§ Work to complete
Every line below that mentions the word "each" should be copied out.

§ Data extract
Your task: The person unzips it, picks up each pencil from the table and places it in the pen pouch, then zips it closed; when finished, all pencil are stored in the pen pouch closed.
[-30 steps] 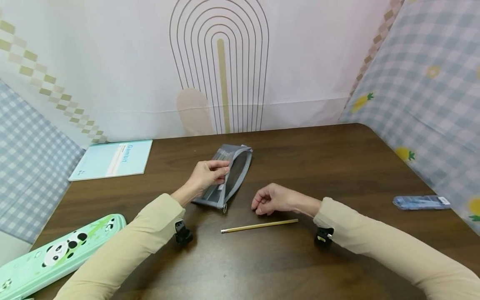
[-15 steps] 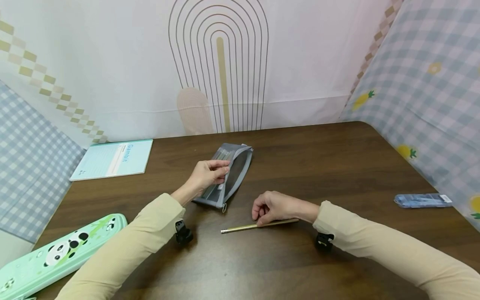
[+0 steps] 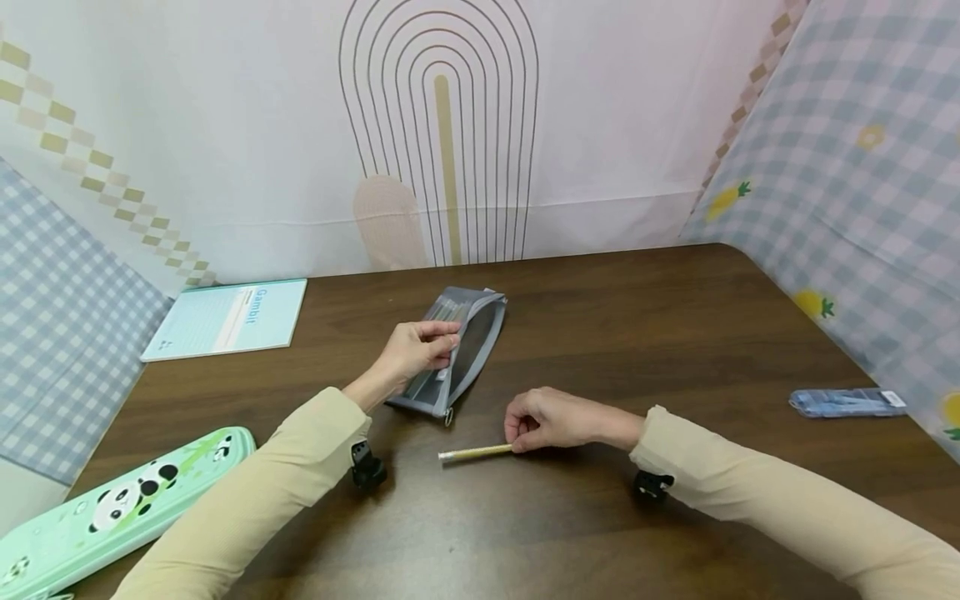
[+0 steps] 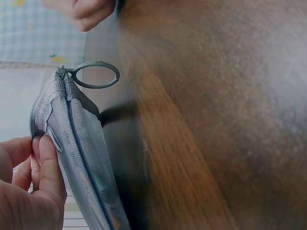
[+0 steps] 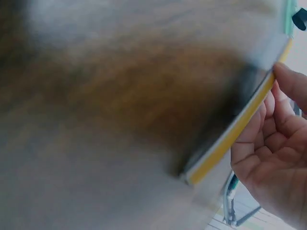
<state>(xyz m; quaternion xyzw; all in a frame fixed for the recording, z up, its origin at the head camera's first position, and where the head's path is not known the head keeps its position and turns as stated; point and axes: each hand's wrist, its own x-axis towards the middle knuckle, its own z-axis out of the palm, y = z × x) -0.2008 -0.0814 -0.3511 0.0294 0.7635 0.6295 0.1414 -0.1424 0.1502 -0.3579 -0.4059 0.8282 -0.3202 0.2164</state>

§ Your response
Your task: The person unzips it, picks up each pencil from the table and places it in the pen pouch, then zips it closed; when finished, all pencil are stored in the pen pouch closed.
<state>(xyz m; quaternion xyzw; all in a frame fixed for the recording, z up, its origin at the head camera's first position, and where the head's path is not known the head keeps its position and turns as stated; point and axes: each hand's wrist, its own x-axis towards the middle knuckle, its own z-axis out of the palm, y = z × x) -0.2008 -0.0814 -0.3511 0.0294 0.7635 0.6295 0.1414 -0.1424 0.1502 -0.3579 -0.4059 0.8282 -0.3202 0.2164</state>

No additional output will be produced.